5. Kurantil 0025 g 3 times a day or intravenously drop by 2 ml on a 5% solution of glucose.
6. Compline on 150 mg 3 times a day for 10-14 days or 2 ml of 15% solution 1-2 times a day intramuscularly.
7. Trental 100mg 3 times a day 4-6 weeks or intravenously drip 5ml 2% solution for 500 ml of 5% glucose solution.
8. Reopoliglyukin 400ml drip 2-4 times a week.
9. ATP for 2-4 ml intramuscularly.
10. Hyperbaric oxygenation - breathing oxygen at a pressure of 3 atm.
11. Enteral oxygen therapy - by injecting into the stomach oxygen foam in the form of a cocktail (egg white hen with dogrose infusion, glucose, vitamins of groups B and C).
12. Cytochrome C in 5-7.5 mg in a solution of glucose, sodium succinate intravenously in the form of a 5% solution.

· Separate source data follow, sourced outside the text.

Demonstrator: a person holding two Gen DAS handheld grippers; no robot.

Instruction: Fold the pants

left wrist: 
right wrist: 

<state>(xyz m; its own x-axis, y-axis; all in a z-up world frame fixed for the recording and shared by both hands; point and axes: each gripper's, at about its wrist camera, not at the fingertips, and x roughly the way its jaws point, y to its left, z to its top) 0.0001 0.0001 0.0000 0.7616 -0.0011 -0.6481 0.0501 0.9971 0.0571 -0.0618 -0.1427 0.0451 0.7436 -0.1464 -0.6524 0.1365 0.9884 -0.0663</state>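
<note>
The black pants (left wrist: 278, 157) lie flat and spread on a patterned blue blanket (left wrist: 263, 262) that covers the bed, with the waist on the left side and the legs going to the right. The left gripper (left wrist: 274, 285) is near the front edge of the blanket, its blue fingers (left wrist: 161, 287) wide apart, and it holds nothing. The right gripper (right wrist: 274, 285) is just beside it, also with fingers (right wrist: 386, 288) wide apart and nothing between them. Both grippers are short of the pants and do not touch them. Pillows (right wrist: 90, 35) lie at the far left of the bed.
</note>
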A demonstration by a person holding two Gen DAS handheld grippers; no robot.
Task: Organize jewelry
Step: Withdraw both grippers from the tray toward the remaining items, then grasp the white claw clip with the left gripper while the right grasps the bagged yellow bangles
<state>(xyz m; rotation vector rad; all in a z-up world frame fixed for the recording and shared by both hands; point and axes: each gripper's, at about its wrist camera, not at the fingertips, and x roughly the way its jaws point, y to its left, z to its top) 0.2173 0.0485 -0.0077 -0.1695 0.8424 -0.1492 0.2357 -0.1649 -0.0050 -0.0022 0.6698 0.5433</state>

13. Glutamic acid, methionine.
Treatment of fetal hypoxia, aimed at improving the function of the feto-placental complex and the cardiovascular system of the fetus, to correct the changes in metabolic processes in its body, does not always eliminate the cause of oxygen deficiency. In these cases it is necessary to resort to rapid delivery. During pregnancy and in the first stage of labor, fetal hypoxia, which does not respond to treatment, is an indication for cesarean delivery. In the second stage of labor, fetal hypoxia, which began depending on the conditions and obstetric situation, is used by obstetric forceps or extraction of the fetus behind the pelvic end. At the end of the second stage of labor, the perineal incision is performed to rapidly complete labor.